Human activities alter landscape patterns that can affect processes that underlie production of ecosystem services. Understanding of the ecological basis of many services has improved, but the spatial ecology of ecosystem services remains a significant knowledge gap. In particular, the explicit role of landscape heterogeneity in sustaining ecosystem service provision is not well understood. Studies have investigated effects of landscape composition and configuration on single services (e.g., primarily pollination and pest regulation), but few have considered multiple hydrologic ecosystem services (freshwater benefits to people generated by terrestrial ecosystems). We analyzed supply of three hydrologic services (freshwater supply, ground- and surface-water quality) in the 1,336-kmYahara Watershed (Wisconsin, USA) for 2006 and asked: (1) How do landscape composition and configuration affect delivery of hydrologic services (i.e., does spatial pattern matter)? (2) Are there opportunities for small changes in landscape pattern to produce large gains in hydrologic services? We expected strong effects of landscape composition with landscape configuration mediating services dependent on lateral transfers of water and nutrients. We quantified landscape metrics and hydrologic services at 30-m resolution for 100 subwatersheds using empirical estimates and spatial models. We tested our hypotheses using multi-model inference.

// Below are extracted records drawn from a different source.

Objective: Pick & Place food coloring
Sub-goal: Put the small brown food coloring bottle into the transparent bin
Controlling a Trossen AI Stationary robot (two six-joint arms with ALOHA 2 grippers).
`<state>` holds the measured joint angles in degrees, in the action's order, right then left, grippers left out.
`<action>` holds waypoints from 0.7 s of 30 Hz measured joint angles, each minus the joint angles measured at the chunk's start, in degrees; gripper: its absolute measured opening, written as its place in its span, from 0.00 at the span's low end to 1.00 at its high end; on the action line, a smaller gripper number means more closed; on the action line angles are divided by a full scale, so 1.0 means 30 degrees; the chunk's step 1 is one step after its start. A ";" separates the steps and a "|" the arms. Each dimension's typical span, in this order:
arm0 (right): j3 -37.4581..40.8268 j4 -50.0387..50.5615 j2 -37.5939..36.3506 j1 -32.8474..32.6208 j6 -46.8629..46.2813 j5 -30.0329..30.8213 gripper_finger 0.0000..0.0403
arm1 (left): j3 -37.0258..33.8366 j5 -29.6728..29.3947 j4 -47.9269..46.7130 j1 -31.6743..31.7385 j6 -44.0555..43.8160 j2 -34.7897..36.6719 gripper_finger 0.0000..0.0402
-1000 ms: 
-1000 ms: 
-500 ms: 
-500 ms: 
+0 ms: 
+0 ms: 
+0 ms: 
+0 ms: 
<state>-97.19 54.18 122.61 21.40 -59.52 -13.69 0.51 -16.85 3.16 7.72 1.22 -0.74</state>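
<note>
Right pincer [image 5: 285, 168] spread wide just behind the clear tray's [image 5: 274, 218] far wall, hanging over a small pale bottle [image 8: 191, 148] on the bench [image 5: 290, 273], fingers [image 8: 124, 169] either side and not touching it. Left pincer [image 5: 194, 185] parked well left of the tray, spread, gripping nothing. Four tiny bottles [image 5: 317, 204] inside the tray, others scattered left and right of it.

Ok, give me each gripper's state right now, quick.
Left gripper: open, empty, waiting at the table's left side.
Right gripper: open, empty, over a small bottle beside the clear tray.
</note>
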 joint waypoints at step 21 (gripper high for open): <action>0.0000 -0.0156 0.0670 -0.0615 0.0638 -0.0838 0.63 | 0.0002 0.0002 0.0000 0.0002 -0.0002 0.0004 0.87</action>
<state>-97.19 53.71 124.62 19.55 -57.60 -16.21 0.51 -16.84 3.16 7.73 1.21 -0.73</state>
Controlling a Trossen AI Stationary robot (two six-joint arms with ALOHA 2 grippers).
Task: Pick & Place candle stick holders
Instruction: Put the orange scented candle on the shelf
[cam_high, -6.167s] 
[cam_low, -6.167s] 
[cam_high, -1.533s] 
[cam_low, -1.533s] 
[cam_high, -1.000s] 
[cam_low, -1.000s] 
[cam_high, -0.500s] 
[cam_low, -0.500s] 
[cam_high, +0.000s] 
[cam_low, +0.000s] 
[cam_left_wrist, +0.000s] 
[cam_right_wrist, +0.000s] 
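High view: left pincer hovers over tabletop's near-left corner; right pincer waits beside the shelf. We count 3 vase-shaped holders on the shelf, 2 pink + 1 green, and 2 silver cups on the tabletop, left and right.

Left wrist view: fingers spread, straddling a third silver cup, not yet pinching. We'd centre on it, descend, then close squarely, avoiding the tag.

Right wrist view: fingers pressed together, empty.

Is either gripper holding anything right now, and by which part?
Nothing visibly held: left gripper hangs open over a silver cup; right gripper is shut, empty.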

Landscape composition and configuration affected delivery of hydrologic services in subwatersheds and explained more variation in surface-water quality than in freshwater supply or groundwater quality (Nagelkerke R2: 86%, 64% and 39%, respectively). Surface-water quality was positively correlated with percent forest, grassland and wetland, and negatively correlated with cropland. Relationships between surface-water quality and percent cropland and wetland were nonlinear. Spatial configuration also influenced surface-water quality—subwatersheds with high wetland patch density, disaggregated forest patches and low contagion had greater surface-water quality. Freshwater supply was negatively correlated with percent urban cover and wetland, and positively correlated with urban edge density. Groundwater quality was negatively correlated with percent cropland and grassland, and configuration variables were unimportant. Further analyses revealed that surface-water quality may be substantially enhanced if percent cropland within a subwatershed declines from 80% to 60% or percent wetland increases from 0% to 10%. Overall, landscape composition had a stronger influence on hydrologic services than landscape configuration, suggesting that altering spatial arrangement of land cover alone will offer little opportunity to enhance hydrologic services. Rather, the relative abundances of land-cover classes may need to change to improve hydrologic ecosystem services in some subwatersheds.